Миша сперва опять захохотал, потом свистнул протяжно.

– Ну, дяденька, я вижу, вы теперь в меланхолическом настроении. Заверну в другой раз. А вы вот что: заезжайте-ка вечерком в Сокольники. Там у меня палатка разбита. Цыгане поют… Фу ты! ну ты! держись только! А на палатке вымпел, а на вымпеле ба-альшими буквами написано: «Хор полтавских цыган». Змеем вымпел-то вьется, буквы золотые, всякому прочесть лестно. Угощение – кто только пожелает!.. Отказу нет. Пыль по всей Москве пошла… мое почтение!.. Что ж? Заедете? Уж-какая там у меня есть одна… аспид! Черна, как сапог, злюща, как собака, а глаза… уголья! Никогда невозможно знать: что она – поцелует или укусит? Заедете, дяденька?.. Ну, до свидания!

И, внезапно обняв и чмокнув меня в плечо, Миша выскочил на двор, в коляску, махнул над головой фуражкой, гикнул, – чудовищный кучер покосился на него через бороду, рысаки рванулись, и всё исчезло!

На другой день я, грешный человек, поехал-таки в Сокольники и действительно увидал палатку с вымпелом и надписью.

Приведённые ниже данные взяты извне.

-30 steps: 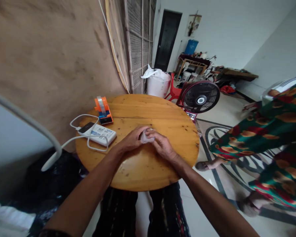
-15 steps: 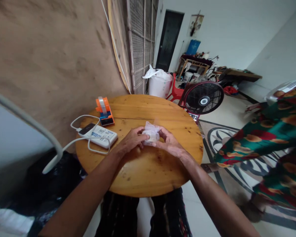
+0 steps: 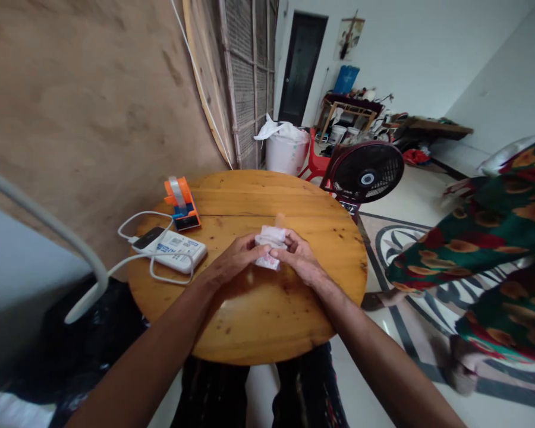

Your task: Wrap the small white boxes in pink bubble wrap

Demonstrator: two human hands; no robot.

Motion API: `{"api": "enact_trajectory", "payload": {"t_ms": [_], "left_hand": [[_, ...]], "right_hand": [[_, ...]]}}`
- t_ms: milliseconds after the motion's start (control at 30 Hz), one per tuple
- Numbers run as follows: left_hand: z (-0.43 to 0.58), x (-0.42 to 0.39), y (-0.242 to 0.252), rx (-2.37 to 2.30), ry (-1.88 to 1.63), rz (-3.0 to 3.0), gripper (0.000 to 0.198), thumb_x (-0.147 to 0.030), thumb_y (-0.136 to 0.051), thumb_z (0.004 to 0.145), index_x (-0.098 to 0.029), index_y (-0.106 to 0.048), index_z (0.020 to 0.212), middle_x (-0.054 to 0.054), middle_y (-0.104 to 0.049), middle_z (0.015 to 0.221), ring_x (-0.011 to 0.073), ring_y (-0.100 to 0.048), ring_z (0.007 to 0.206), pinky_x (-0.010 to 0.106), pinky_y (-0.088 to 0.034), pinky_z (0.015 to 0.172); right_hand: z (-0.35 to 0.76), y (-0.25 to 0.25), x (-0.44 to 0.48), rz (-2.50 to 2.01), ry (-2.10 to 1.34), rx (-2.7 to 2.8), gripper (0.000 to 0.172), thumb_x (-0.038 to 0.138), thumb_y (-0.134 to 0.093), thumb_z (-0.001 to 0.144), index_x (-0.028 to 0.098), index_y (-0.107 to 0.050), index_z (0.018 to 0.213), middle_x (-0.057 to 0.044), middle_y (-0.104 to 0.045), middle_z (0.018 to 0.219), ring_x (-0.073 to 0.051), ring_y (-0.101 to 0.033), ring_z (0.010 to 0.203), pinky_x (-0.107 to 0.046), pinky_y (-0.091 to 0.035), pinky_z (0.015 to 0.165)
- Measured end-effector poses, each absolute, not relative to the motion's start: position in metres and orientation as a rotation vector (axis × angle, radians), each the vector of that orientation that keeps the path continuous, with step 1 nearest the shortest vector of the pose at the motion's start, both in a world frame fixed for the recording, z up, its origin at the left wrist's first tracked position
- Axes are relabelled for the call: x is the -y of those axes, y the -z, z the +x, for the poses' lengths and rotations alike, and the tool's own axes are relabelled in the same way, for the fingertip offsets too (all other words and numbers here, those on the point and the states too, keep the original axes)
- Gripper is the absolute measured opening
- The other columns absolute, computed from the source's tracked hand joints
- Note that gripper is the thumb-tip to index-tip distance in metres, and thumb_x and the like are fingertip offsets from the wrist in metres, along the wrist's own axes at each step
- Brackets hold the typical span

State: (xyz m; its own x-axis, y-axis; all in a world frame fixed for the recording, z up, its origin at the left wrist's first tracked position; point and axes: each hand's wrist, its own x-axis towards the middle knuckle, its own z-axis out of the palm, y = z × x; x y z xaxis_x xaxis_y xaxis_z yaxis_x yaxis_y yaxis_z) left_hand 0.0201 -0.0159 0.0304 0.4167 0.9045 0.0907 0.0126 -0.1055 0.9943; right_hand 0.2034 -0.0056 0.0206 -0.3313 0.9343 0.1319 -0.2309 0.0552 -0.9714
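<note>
Between my two hands is a small, pale pinkish-white packet [image 3: 271, 239], wrapped in what looks like thin plastic, with faint red print on its lower part. It is held just over the round wooden table [image 3: 267, 324]. My left hand [image 3: 241, 257] grips its left side, thumb laid across the front. On the right side, my right hand [image 3: 299, 257] has its fingers curled round the packet, and its thumb meets the front near the other thumb. What lies inside the wrapping cannot be made out.
An orange and blue tape dispenser [image 3: 181, 202] stands at the table's back left. Nearer is a white box-shaped device [image 3: 178, 252] with a dark phone-like object [image 3: 150, 239] and a looped white cable. Beyond the right edge are a fan [image 3: 365, 172] and a person in patterned clothing [image 3: 472, 244].
The packet has been turned in my hands, so its red-printed part now faces me. Both thumbs have come closer together on its front. The view has shifted slightly.
</note>
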Motion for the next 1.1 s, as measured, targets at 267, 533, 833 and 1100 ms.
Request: {"api": "enact_trajectory", "payload": {"t_ms": [267, 533, 833, 1100], "left_hand": [[0.025, 0.008, -0.017, -0.792, -0.994, 1.138, 0.039, -0.044, -0.071, 0.074, -0.015, -0.067, 0.099, 0.006, -0.070, 0.090, 0.0179, -0.064, 0.079, 0.031, -0.050, 0.078], [0.025, 0.009, -0.018, -0.889, -0.979, 1.070, 0.039, -0.042, -0.076, 0.069, -0.013, -0.065, 0.094, 0.003, -0.068, 0.080, 0.0152, -0.062, 0.070, 0.027, -0.050, 0.068], [0.024, 0.010, -0.019, -0.855, -1.011, 1.132, 0.040, -0.041, -0.074, 0.073, -0.016, -0.063, 0.102, 0.003, -0.070, 0.089, 0.0144, -0.064, 0.073, 0.026, -0.049, 0.071], [0.025, 0.014, -0.023, -0.864, -0.961, 1.247, 0.042, -0.039, -0.074, 0.074, -0.018, -0.064, 0.109, 0.005, -0.071, 0.099, 0.0172, -0.066, 0.083, 0.029, -0.051, 0.078]], "right_hand": [[0.203, -0.016, 0.005, -0.840, -1.415, 1.337, 0.061, 0.044, -0.082, 0.065, 0.023, -0.055, 0.116, -0.007, -0.068, 0.117, -0.022, -0.065, 0.106, -0.038, -0.052, 0.096], [0.208, -0.006, 0.006, -0.915, -1.373, 1.368, 0.067, 0.045, -0.078, 0.071, 0.022, -0.051, 0.127, -0.011, -0.067, 0.118, -0.022, -0.065, 0.103, -0.039, -0.052, 0.094], [0.212, -0.014, 0.006, -0.975, -1.220, 1.512, 0.050, 0.043, -0.071, 0.076, 0.022, -0.058, 0.119, -0.009, -0.065, 0.115, -0.019, -0.065, 0.092, -0.035, -0.053, 0.083], [0.215, -0.022, 0.006, -1.019, -0.825, 1.671, 0.031, 0.033, -0.069, 0.077, 0.023, -0.067, 0.106, -0.006, -0.069, 0.110, -0.023, -0.062, 0.102, -0.040, -0.047, 0.091]]}}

По́лы палатки были приподняты: шум, треск, визг неслись оттуда. Народ толпился кругом. На земле на разостланном ковре сидели цыгане, цыганки, пели, били в бубны, а посреди их, с гитарой в руках, в шелковой рубах и бархатных шароварах, юлою вертелся Миша. «Господа! почтенные! милости просим! сейчас представление начнется! Даровое! – кричал он надтреснутым голосом. – Эй! шампанского! хлоп! в лоб! в потолок! Ах ты, шельма, Поль де Кок!» – К счастью, он не увядал меня, и я поспешил удалиться.